Os principais motivos de insatisfação prendem-se com a suspensão dos apoios financeiros (41%) e a demora na aprovação das candidaturas (33%). A falta de informação sobre os apoios disponíveis também tem sido alvo de críticas, representando 12% das reclamações.
O Apoio à Renda é o programa mais visado, concentrando 51,1% das queixas dirigidas ao Instituto da Habitação e da Reabilitação Urbana (IHRU). Seguem-se o Apoio Extraordinário à Renda, com 26,3%, o Porta 65 Jovem, com 17,5%, e o Porta 65+, com 5,1%.
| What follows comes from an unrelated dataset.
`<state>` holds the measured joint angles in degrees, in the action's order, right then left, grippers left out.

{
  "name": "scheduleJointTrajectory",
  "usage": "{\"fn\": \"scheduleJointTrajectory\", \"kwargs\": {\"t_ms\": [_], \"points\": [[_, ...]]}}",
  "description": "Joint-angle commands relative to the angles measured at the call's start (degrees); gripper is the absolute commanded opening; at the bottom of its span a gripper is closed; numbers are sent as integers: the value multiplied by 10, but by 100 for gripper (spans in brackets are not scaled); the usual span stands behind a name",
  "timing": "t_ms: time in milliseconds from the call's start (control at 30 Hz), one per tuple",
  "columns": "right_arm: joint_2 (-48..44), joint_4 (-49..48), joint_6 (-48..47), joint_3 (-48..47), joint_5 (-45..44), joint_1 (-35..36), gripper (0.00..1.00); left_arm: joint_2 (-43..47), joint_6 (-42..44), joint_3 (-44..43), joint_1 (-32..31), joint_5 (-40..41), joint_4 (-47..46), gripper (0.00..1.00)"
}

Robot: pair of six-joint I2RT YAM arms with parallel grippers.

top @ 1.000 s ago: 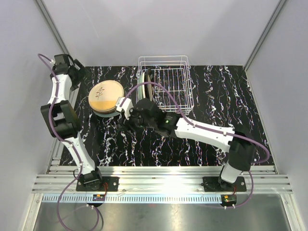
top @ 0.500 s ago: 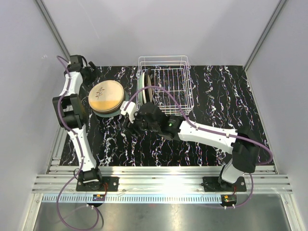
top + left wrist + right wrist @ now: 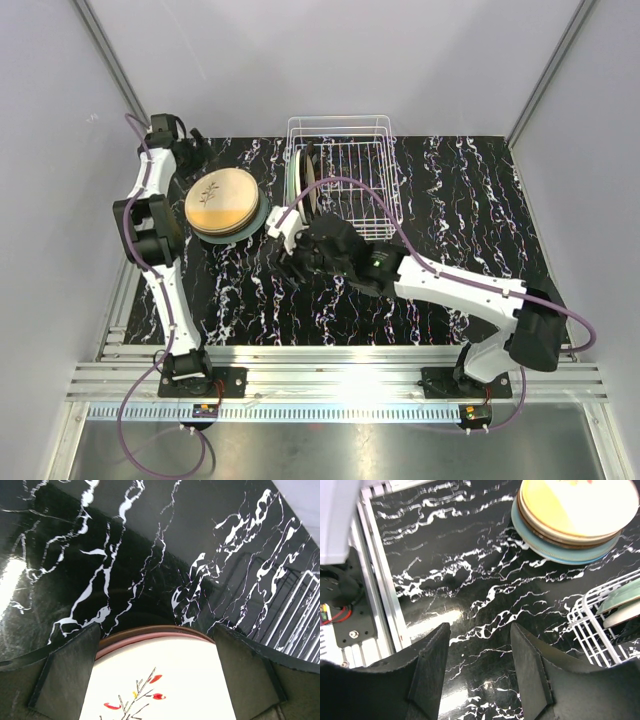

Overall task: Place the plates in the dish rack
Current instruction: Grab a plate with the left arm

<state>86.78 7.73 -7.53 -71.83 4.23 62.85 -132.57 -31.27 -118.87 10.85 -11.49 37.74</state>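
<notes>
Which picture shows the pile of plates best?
The top view: the whole pile shows beside the rack. The left wrist view sees only the top plate's edge; the right wrist view cuts the pile off at its top edge.

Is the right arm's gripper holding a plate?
No: the right gripper is open, with only the black marbled tabletop showing in its gap.

My feed shows a bench [image 3: 480, 190] topped in glossy black stone veined with white. Plain pale grey walls [image 3: 330, 60] box it in at the back and both sides, with slim metal posts [image 3: 108, 58] along the back corners. Overhead light glares off the bench's near edge, where silver aluminium rails [image 3: 340, 378] lie. A brushed steel sheet [image 3: 340, 450] sits nearer still.
</notes>
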Motion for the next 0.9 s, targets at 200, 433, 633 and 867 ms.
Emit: {"fn": "scheduleJointTrajectory", "kwargs": {"t_ms": [200, 433, 633, 867], "points": [[-57, -28, 26, 35, 10, 3, 60, -11, 16, 2, -37, 0, 31, 99], [-57, -32, 29, 42, 10, 3, 60, 10, 33, 19, -47, 17, 33, 99], [-3, -18, 32, -17, 15, 3, 60, 23, 45, 42, -52, 11, 32, 99], [156, 69, 100, -225, -66, 1, 55, 68, 37, 124, -56, -14, 1, 99]]}}
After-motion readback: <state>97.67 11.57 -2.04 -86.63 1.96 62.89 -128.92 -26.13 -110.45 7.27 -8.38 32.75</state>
Os dados mostram um crescimento constante do número de reclamações ao longo do trimestre: em janeiro registaram-se 129 queixas, em fevereiro 667 e, até 25 de março, já haviam sido somadas 808 ocorrências.
Entre os consumidores que reclamam, 30% têm entre 35 e 44 anos, e 68% são mulheres.
Apesar do aumento das reclamações, o Instituto da Habitação e da Reabilitação Urbana garante estar empenhado na resposta aos utentes, mantendo uma taxa de solução superior a 70%.
Em fevereiro, o Governo anunciou a reformulação do Apoio Extraordinário à Renda para acelerar as respostas e suspendeu o programa Arrendar para Subarrendar, que será alvo de alterações devido às dificuldades na sua implementação.